RECORDS TO PROCESS:

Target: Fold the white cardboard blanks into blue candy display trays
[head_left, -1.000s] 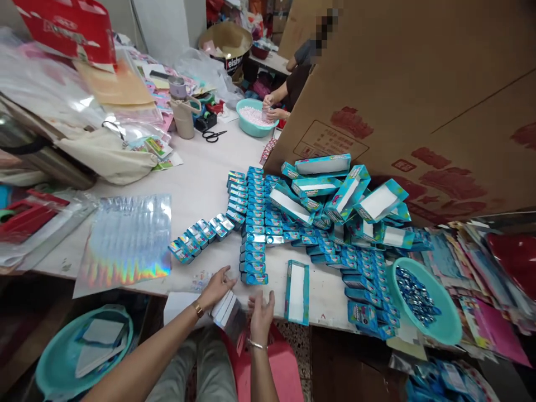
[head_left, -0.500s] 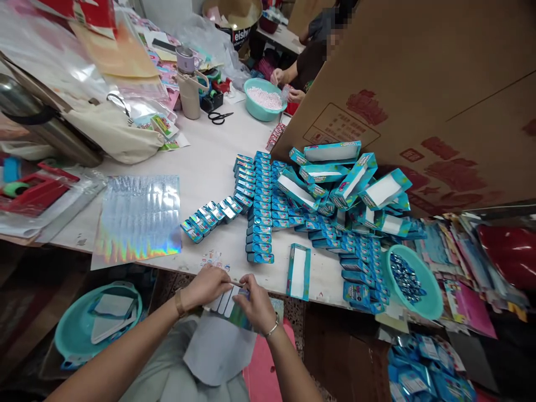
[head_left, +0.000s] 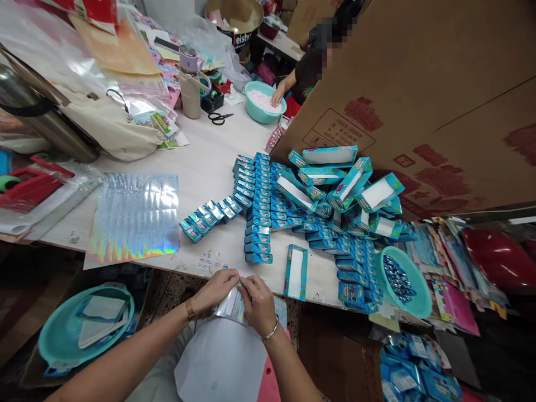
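At the table's front edge, over my lap, my left hand (head_left: 218,291) and my right hand (head_left: 257,304) meet with fingertips pinched together. Between them is the upper part of a shiny holographic sticker sheet (head_left: 231,308); its top edge is hidden by my fingers. A large white sheet (head_left: 220,357) hangs below it across my lap. Just beyond my hands, small cut-out stickers (head_left: 209,259) lie on the table. Rows of small blue boxes (head_left: 258,231) stand past them. To the left rests a stack of silvery holographic sheets (head_left: 136,218).
An upright brown carton (head_left: 419,84) borders the right side, with a pile of blue window boxes (head_left: 352,178) against it. A turquoise basin (head_left: 421,279) holds wrapped pieces. Black scissors (head_left: 220,118) lie farther back. Across the table, a person's hand (head_left: 280,95) is in a basin of pale beads.
My hands have drawn closer together, fingertips now touching, and the holographic sheet has tilted. More of the white sheet shows. The other person's hand has moved into the basin.
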`<state>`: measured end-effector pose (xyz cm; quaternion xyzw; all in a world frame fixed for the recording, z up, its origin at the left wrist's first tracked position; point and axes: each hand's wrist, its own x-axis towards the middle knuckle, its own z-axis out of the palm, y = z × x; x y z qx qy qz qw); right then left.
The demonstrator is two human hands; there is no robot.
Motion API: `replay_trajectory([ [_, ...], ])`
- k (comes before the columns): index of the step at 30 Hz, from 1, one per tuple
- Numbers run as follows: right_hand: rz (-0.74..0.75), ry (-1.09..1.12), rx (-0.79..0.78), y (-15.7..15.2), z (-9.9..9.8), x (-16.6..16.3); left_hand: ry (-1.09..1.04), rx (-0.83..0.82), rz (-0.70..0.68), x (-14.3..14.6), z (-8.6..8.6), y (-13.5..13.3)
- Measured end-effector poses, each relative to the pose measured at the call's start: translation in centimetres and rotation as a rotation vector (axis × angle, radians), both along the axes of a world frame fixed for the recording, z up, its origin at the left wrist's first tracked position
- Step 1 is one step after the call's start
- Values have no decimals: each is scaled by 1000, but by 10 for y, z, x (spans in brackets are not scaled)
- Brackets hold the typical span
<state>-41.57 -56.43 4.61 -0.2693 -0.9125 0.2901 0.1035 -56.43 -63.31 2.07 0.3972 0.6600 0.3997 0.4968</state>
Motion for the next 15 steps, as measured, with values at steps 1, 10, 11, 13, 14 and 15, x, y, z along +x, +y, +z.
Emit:
replay_trajectory([
  [1, 2, -5, 21, -1, -1, 1, -8, -6, -7, -1, 1, 1],
  [10, -85, 71, -101, -2, -2, -4, -33, -33, -33, -2, -10, 10],
  [11, -98, 77, -112, -2, -2, -5, -17, -37, -26, -1, -11, 11],
  [13, -119, 88, -115, 0, -2, -6, 40, -36, -14, -2, -14, 12],
  [14, -131, 94, -113, 2, -1, -6, 79, -27, -5, -4, -16, 13],
  [15, -145, 102, -113, 5, 2, -6, 123, -15, 10, -6, -18, 13],
])
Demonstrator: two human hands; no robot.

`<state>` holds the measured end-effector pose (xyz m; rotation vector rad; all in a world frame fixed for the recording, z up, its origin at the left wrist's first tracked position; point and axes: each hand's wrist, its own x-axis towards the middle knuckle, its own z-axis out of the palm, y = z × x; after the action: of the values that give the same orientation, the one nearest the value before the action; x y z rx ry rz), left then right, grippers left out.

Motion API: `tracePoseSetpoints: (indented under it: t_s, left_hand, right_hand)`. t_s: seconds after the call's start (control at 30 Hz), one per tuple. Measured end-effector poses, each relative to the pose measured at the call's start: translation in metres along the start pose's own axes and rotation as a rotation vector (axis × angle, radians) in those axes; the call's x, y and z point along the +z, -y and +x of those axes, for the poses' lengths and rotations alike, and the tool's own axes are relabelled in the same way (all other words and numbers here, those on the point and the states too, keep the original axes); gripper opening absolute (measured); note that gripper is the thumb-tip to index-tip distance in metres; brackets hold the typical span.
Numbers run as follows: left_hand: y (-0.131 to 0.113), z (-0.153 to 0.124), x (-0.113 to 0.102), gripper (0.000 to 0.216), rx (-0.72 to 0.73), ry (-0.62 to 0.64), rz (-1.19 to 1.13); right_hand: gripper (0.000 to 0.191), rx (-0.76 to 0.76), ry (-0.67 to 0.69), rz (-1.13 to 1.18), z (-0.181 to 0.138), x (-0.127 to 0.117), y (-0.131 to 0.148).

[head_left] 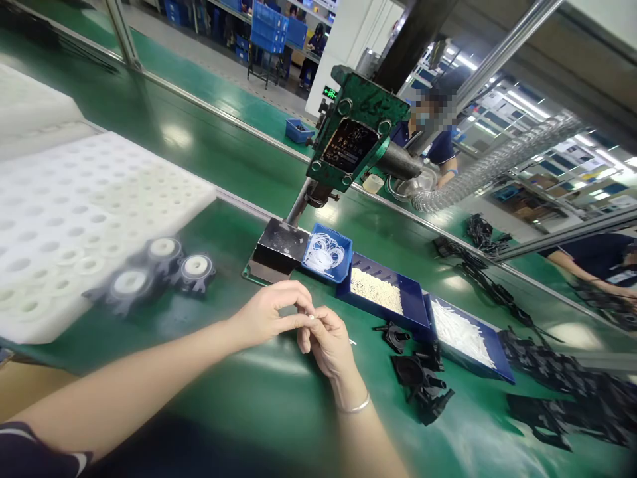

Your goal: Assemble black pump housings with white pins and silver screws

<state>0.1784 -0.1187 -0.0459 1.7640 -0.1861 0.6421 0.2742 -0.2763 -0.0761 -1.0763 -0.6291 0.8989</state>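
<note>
In the head view, the person's left hand (271,312) and right hand (327,338) meet over a smooth green worktop (239,398), both grasping a small white piece (311,317) between thumb and fingertips; fingers hide most of its shape. A thin white tip (353,342) shows just right of the right hand; whether it is held or lying there cannot be told. A smooth, shiny bangle (355,406) circles the right wrist.

Just beyond the hands stands a bench press (355,126) in chipped green paint, its blocky black base (281,244) scuffed. Beside it, a blue plastic bin (347,255) holds thin translucent rings (326,255). Farther right come a navy tray (413,305) of grainy cream pellets (375,292) and another blue tray (500,342) of slender white rods (460,332).

Nearer the right hand lie angular black housings (411,370) with stubby tubes. Left of the hands, blurred round black parts (196,267) with pale ring-shaped centres sit beside a thick, matte white slab (149,169) pitted with circular holes.
</note>
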Motion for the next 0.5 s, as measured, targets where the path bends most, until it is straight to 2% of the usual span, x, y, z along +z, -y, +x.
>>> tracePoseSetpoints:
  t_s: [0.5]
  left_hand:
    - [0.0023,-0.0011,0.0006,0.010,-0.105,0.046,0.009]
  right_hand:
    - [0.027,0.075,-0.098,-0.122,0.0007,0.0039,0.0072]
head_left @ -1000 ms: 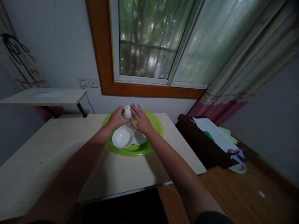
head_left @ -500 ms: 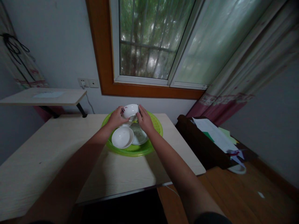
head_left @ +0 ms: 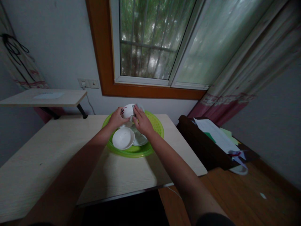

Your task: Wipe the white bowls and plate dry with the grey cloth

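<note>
A white bowl (head_left: 128,110) with a red and dark pattern is tilted above the far part of a green plastic basket (head_left: 157,124). My left hand (head_left: 116,118) grips its left side, thumb toward me. My right hand (head_left: 142,121) is closed at the bowl's right side, its fingers across the rim. A pale greyish thing (head_left: 140,107) shows behind those fingers; I cannot make out what it is. Nearer me in the basket rests a plain white bowl (head_left: 123,138). Beside it lies a pale plate (head_left: 140,140), partly hidden by my right hand.
The basket stands on a light wooden table (head_left: 91,175). A raised shelf (head_left: 68,98) with a paper on it is at the left. Behind are the window (head_left: 152,47) and wall sockets (head_left: 88,83). Right of the table, papers (head_left: 213,133) lie on a dark brown piece.
The patterned bowl has turned and shifted slightly left. My right hand has slid left over its rim, and a greyish thing now shows behind the fingers. The basket stays put.
</note>
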A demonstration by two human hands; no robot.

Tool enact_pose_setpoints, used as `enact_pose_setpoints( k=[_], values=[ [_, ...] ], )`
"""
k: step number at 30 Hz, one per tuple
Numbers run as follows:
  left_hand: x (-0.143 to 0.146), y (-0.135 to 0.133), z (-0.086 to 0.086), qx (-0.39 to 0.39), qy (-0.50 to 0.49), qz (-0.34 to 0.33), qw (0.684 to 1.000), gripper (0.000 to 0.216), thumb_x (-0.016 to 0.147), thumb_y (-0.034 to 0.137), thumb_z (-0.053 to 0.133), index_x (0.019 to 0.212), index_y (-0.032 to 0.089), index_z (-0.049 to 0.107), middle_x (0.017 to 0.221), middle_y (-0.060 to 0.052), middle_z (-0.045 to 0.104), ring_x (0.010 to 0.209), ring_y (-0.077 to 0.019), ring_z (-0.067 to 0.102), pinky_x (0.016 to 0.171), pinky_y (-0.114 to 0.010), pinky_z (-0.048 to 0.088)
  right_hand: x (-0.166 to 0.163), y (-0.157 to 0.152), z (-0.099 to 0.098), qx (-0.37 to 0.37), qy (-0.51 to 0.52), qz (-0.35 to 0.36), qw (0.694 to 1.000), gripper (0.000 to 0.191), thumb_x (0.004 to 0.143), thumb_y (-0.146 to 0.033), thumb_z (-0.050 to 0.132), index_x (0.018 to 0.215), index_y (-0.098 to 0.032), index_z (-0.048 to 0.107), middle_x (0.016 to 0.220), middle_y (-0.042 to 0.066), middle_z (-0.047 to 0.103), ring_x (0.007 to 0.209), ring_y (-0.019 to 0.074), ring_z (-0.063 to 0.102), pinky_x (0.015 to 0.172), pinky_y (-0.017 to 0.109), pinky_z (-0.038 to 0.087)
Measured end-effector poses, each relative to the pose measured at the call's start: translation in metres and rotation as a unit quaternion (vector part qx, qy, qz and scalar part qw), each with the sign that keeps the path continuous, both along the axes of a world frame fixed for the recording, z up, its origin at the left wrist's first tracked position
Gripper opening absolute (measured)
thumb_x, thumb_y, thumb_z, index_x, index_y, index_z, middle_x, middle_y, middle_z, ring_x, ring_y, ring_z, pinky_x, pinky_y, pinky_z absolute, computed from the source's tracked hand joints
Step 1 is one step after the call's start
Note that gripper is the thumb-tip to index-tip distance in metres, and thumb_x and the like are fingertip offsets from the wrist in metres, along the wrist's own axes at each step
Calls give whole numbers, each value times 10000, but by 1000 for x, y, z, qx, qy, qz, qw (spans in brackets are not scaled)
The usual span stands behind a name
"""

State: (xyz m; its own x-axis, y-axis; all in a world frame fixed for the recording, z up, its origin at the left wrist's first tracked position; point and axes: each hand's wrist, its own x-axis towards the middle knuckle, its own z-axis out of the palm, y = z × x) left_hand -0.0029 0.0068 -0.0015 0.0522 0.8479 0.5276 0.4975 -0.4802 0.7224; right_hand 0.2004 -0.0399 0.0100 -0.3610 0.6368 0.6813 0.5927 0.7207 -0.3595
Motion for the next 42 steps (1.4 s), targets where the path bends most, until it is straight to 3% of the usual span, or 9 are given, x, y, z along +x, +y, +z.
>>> enact_pose_setpoints(
  k=[6,11,16,21,26,29,35,42],
  values=[
    [-3,9,-3,-21,-56,29,998,576,669,346,829,1166,194,581,1148,-126,724,942,-236,711,842,-373,567,-9,-6,5,29,-79,60,995,586,1048,-306,431,1618,-202,343,1706,75,293,1625,246,102,1320,540,217],
    [-6,13,-4,-28,-84,57,994,587,686,377,827,1182,183,579,1165,-142,710,984,-257,708,883,-409,568,-2,4,-4,-11,2,2,1000,613,1068,-383,405,1644,-224,274,1728,63,221,1608,227,200,1326,486,219],
    [-8,17,-7,-47,-114,52,991,577,693,397,820,1179,203,576,1163,-124,703,996,-252,704,860,-403,586,4,11,-12,-64,42,-24,997,627,1068,-473,391,1628,-201,321,1694,98,312,1573,238,309,1310,472,266],
    [-6,13,-7,-46,-94,37,994,543,688,384,821,1143,202,586,1103,-107,718,929,-233,706,821,-374,581,1,3,-5,-6,6,1,1000,590,1062,-363,410,1626,-215,325,1711,79,275,1595,229,249,1318,480,248],
    [-2,5,-3,-33,-26,19,999,530,682,370,813,1137,200,600,1062,-91,729,882,-225,698,811,-358,559,-6,-3,2,29,-58,66,996,570,1024,-268,455,1590,-219,402,1670,80,376,1611,242,191,1312,523,257],
    [-2,6,-4,-31,-25,15,999,556,679,370,815,1159,197,593,1090,-101,724,899,-231,701,816,-360,555,-7,-3,3,31,-55,61,996,559,1029,-254,432,1586,-217,412,1660,75,395,1609,231,200,1314,514,257],
    [-4,12,-7,-55,-71,22,996,615,678,376,832,1206,184,584,1186,-140,701,968,-250,713,879,-394,559,5,8,-3,-28,64,-11,997,585,1060,-445,414,1596,-215,390,1676,94,360,1561,241,336,1308,483,258],
    [-4,9,-8,-84,-142,-54,985,657,680,375,834,1244,182,560,1272,-153,677,1034,-244,716,894,-389,583,12,24,-16,-102,176,-38,978,896,904,-696,611,1570,-133,406,1611,201,435,1501,325,417,1265,501,311]
  ],
)
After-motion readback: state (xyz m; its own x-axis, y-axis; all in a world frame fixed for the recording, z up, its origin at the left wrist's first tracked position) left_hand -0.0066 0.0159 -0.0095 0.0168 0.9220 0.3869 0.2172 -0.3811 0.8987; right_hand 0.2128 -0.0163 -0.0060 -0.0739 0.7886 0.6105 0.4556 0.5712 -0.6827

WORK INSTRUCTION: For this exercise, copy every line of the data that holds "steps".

TASK RESULT:
Motion for the next 15 steps, as measured, with values at steps 1, 10, 11, 13, 14 and 15, x, y, z along +x, +y, +z.
Motion for the next 42 steps (1.4 s), targets where the path bends most, until it is straight to 3% of the usual span, or 9 are given, x, y, z along +x, +y, +z.

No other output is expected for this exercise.